Una mamma trova il coraggio di raccontare la sua vita da incubo, ora il marito è a processo

In casa c’era un codice tra madre e figli. Perché quando papà tornava a casa e sembrava un’altra persona, l’unica cosa da fare era mettersi in salvo, anche chiudendosi in bagno e spegnendo la luce, «come una bambina, perché così mi sentivo quando scappavo con la speranza che tutto andasse bene». A parlare è una donna di Sant’Angelo Lodigiano, moglie e madre, vittima di violenze per anni da parte del marito. Oggi ne è uscita - ed è in corso un processo - , ma la sofferenza è ancora tutta lì. «Come si fa a voltare pagina dopo aver passato vent’anni così?
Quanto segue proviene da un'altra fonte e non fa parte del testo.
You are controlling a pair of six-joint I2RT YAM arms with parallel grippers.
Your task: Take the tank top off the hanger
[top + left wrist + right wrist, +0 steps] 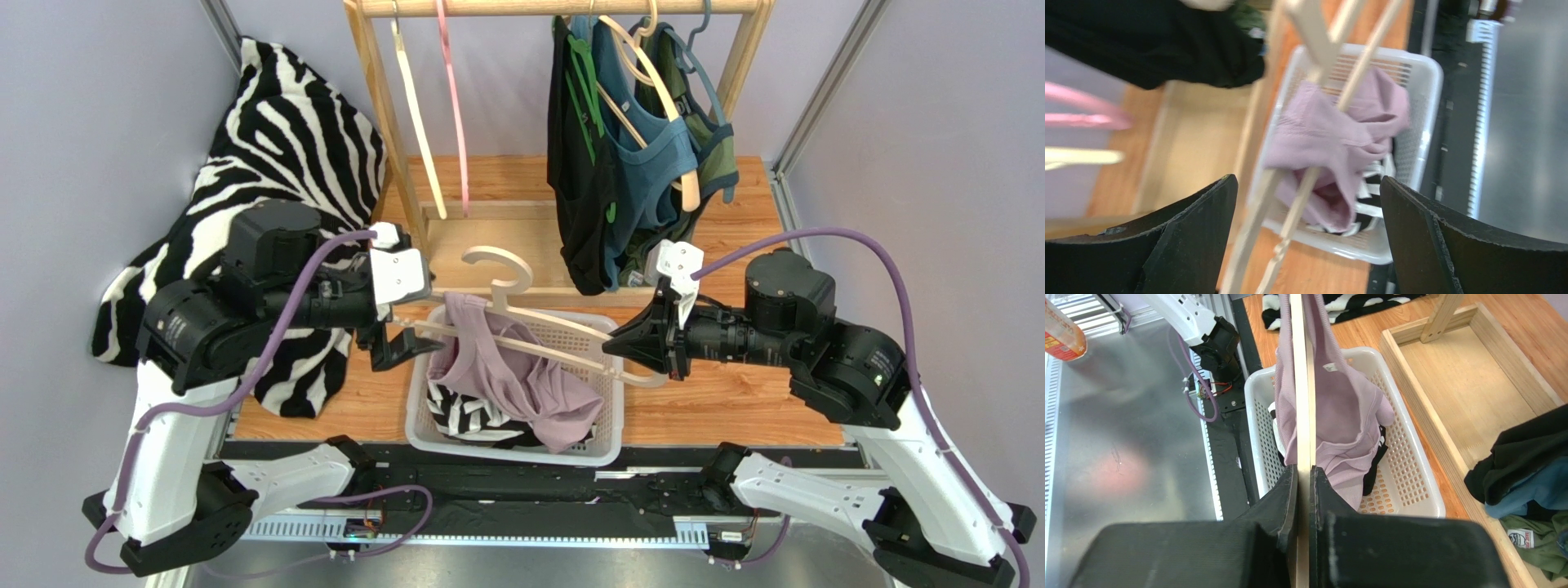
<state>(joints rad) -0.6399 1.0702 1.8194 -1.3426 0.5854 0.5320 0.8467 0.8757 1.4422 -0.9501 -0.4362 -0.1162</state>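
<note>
Tank top (1333,416) — mauve, bunched — droops off hanger (1302,386) into basket (1407,478)

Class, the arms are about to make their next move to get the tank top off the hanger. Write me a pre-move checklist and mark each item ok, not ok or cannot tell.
1. Right gripper clamped on the hanger: ok.
2. Left gripper open and holding nothing: ok.
3. Tank top free of the hanger: not ok, it is still draped over it.
4. Basket under the top to catch it: ok.
5. Which strap is still hooked on: cannot tell, the cloth is bunched.
</note>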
Come si fa a farlo se sai che per colpa tua, perché non hai trovato il coraggio di uscirne prima, sono i tuoi figli a pagare le conseguenze?». Una testimonianza forte - in cui omettiamo le informazioni che potrebbero consentire l’identificazione della vittima - che la donna ha affidato a «Il Cittadino», in un incontro virtuale sulla piattaforma Zoom giovedì sera, organizzato dal circolo barasino di Fratelli di Italia. «Quando siamo venuti a conoscenza della sua storia - spiega il presidente di circolo Eugenio Carriglio insieme a Maira Bullegas - e della sua volontà di parlarne, con una forma di tutela sull’identità, abbiamo pensato di coinvolgere «Il Cittadino» per spronare altre donne a trovare il coraggio di denunciare». La testimonianza parte dalla conoscenza con il marito - «avevo 28 anni, sono sempre stata una donna di fede e volevo solo una famiglia» - e dal primo episodio di violenza.
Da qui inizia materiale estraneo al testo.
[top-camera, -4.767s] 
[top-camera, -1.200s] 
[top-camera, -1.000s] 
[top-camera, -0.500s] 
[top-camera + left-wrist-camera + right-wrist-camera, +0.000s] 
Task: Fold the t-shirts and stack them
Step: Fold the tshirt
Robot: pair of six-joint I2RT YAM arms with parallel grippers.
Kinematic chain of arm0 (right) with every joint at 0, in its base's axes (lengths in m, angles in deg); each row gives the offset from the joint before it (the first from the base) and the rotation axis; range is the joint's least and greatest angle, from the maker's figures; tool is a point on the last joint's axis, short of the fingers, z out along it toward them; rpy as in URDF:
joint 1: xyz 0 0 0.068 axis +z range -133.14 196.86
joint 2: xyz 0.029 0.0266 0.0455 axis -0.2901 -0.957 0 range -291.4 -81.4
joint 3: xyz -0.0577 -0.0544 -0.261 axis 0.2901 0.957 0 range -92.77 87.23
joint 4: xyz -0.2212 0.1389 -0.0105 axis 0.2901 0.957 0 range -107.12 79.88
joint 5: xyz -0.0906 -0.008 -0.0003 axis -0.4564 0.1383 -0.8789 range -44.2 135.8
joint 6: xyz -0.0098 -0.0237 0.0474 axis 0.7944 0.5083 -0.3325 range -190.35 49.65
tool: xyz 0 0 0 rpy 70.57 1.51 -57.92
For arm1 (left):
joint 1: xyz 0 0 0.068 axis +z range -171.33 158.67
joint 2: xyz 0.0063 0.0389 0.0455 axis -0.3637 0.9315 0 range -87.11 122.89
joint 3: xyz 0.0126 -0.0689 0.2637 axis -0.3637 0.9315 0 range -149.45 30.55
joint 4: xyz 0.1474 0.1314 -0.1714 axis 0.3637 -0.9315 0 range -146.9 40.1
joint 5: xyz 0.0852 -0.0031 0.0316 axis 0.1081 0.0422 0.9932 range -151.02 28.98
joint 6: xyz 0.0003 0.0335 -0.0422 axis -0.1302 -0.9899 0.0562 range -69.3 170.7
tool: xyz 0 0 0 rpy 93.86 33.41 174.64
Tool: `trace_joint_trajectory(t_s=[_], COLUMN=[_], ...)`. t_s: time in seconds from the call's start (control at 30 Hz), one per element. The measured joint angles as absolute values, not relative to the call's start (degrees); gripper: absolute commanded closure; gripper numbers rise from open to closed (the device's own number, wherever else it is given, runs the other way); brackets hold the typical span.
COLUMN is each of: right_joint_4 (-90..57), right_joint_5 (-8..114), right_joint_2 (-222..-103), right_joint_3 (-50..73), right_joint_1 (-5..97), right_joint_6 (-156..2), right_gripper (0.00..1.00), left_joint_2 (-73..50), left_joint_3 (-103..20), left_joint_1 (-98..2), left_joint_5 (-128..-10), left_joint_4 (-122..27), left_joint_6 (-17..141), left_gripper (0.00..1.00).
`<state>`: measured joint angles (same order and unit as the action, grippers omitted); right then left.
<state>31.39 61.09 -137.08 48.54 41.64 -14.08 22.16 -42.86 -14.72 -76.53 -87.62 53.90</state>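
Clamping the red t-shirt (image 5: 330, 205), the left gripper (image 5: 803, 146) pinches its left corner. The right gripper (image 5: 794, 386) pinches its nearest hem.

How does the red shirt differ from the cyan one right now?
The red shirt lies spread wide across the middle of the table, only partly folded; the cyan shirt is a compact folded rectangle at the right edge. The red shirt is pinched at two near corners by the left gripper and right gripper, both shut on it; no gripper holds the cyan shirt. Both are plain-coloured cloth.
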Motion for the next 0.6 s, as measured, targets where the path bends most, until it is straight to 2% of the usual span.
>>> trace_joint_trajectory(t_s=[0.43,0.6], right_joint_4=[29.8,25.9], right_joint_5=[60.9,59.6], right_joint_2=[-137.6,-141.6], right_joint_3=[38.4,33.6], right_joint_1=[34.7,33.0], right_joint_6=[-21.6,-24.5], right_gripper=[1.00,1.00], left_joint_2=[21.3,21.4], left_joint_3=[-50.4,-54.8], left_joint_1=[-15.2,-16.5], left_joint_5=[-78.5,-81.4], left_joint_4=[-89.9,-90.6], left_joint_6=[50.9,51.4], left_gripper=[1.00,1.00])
«Ero incinta al settimo mese, ma ancora non avevo capito che faceva uso di cocaina, non avevo mai avuto un approccio con la droga - ha raccontato - : sono fuggita quella notte e sono andata dai miei genitori, ma ero incinta e tutte le persone che avevo intorno mi dicevano di tornare a casa e l’ho fatto». L’episodio, però, non è rimasto isolato. «Ne sono seguiti altri e a alle botte si è aggiunta la violenza sessuale, ripetuta. Quando una persona entra nel ciclo della violenza, è come se fosse nel tunnel della droga. Non vedi una via d’uscita e hai vergogna, non riesci neanche a chiedere aiuto. Quando qualcuno vedeva i lividi, inventavo una storia. I carabinieri erano ormai di casa prima, per tutte le volte che erano dovuti intervenire. Tra le date che non dimenticherò mai c’è il 15 marzo 2015, quando è arrivato a minacciarmi con un coltello da cucina: era stata mia figlia di 9 anni a chiamare i carabinieri. E quando se l’è presa con mia figlia, e l’ha picchiata così tanto da farla stare in casa due settimane, ho chiesto aiuto al centro anti-violenza di Lodi. Sono stata anche in alloggio protetto, fino a che non è stato emesso un provvedimento di allontanamento per lui da casa e da Sant’Angelo. Inizialmente mi riempiva di soldi, cercando di convincermi forse a ritrattare. Oggi c’è il processo, ma non io riesco neanche ad andare in aula: ai miei figli dico che oggi sopravviviamo, perché possiamo finalmente respirare senza la persona che ci faceva del male».